▶ [Work instruction] Quote, with no changes, the lines that run from the top of the material to the line with "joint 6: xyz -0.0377", both included.

▶ [Material for this exercise]
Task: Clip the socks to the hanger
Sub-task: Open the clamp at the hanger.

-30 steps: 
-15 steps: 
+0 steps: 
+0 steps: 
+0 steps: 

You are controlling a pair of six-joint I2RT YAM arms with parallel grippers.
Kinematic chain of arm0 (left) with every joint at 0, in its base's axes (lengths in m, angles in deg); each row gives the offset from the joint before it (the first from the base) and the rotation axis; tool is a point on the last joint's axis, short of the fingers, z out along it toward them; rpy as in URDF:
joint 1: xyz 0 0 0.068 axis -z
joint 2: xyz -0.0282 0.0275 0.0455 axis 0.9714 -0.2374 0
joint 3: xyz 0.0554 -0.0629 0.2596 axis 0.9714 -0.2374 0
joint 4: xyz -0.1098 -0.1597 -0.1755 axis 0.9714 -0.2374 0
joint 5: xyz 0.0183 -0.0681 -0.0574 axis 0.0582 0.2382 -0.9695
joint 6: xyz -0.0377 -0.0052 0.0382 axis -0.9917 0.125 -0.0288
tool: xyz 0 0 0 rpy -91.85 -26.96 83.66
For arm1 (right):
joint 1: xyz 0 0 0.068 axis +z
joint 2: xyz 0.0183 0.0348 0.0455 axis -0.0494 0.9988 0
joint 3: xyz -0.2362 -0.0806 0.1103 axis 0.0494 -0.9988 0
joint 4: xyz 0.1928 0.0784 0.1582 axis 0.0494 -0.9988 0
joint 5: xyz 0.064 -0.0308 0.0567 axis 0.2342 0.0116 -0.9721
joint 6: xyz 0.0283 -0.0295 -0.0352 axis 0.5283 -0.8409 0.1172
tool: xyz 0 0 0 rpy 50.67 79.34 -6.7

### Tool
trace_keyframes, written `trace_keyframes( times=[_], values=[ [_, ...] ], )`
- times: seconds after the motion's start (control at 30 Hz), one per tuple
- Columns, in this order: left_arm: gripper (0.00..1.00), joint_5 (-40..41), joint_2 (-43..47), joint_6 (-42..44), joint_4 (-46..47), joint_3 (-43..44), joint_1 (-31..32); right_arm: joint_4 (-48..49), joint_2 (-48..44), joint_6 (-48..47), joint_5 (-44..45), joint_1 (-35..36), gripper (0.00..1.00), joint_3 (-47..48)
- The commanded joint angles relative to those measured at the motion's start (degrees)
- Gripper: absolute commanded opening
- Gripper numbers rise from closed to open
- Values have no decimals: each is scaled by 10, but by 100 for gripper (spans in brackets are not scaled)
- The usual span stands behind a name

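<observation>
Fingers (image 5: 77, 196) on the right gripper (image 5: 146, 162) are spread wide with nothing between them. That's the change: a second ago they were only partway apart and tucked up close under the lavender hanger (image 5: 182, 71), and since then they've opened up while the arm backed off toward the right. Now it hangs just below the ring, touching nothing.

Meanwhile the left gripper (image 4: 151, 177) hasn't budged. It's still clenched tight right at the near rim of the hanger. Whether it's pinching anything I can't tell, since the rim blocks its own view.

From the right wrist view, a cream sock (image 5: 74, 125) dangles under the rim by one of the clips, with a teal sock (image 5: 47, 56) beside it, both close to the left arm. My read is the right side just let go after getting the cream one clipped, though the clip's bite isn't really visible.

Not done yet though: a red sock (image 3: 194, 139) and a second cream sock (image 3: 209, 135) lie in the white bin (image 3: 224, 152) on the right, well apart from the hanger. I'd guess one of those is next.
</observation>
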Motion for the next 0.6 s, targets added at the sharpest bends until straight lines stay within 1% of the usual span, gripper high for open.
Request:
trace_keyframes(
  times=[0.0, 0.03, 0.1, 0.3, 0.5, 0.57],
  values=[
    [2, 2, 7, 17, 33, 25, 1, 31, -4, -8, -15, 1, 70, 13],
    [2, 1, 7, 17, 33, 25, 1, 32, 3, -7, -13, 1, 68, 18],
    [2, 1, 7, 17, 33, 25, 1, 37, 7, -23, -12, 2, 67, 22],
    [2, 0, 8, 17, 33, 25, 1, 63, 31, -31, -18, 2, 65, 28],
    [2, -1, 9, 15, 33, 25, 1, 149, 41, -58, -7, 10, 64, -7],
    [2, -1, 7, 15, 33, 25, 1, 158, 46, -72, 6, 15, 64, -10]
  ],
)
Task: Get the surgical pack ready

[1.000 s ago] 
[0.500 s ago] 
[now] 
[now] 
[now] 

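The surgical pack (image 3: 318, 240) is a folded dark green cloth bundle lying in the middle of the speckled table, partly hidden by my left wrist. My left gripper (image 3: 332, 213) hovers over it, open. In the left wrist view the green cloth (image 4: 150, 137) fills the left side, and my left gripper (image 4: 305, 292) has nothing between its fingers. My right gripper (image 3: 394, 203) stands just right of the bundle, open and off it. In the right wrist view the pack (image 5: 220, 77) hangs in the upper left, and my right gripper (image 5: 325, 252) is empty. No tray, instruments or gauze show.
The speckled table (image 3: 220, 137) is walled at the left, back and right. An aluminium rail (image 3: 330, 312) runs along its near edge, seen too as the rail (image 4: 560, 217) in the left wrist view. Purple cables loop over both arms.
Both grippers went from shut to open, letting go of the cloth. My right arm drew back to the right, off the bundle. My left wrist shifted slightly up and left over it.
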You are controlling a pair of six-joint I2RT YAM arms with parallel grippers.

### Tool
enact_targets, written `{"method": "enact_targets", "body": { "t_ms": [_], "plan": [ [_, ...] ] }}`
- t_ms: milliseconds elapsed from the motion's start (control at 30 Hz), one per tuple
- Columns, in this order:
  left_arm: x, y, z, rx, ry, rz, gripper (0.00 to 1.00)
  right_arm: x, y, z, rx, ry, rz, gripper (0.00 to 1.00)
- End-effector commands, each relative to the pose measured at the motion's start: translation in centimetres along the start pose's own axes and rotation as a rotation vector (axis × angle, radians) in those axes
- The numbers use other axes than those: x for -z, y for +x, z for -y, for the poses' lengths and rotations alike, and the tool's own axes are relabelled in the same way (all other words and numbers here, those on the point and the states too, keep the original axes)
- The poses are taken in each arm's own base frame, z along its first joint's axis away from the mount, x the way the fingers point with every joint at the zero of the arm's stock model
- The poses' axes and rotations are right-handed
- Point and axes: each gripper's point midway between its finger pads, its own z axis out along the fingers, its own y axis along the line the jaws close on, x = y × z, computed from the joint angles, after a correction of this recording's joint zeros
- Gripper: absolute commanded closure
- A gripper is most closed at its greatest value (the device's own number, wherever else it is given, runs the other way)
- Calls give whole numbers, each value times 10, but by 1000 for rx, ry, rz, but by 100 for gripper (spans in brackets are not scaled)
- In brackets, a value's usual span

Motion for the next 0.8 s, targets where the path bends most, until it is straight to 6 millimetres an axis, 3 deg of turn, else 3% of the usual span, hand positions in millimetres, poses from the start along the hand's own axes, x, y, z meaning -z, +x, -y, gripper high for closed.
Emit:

▶ [Output]
Task: Clip the socks to the hanger
Sub-task: Open the clamp at the hanger.

-30 steps: 
-15 steps: 
+0 steps: 
+0 steps: 
+0 steps: 

You are controlling a pair of six-joint I2RT YAM arms with parallel grippers.
Kinematic chain of arm0 (left) with every joint at 0, in its base's axes (lengths in m, angles in deg); each row gives the offset from the joint before it (the first from the base) and the rotation axis; tool is a point on the last joint's axis, short of the fingers, z out along it toward them; rpy as in URDF:
joint 1: xyz 0 0 0.068 axis -z
joint 2: xyz -0.0282 0.0275 0.0455 axis 0.9714 -0.2374 0
joint 3: xyz 0.0554 -0.0629 0.2596 axis 0.9714 -0.2374 0
joint 4: xyz -0.1098 -0.1597 -0.1755 axis 0.9714 -0.2374 0
joint 5: xyz 0.0183 -0.0681 -0.0574 axis 0.0582 0.2382 -0.9695
joint 6: xyz -0.0377 -0.0052 0.0382 axis -0.9917 0.125 -0.0288

With this, the answer is complete.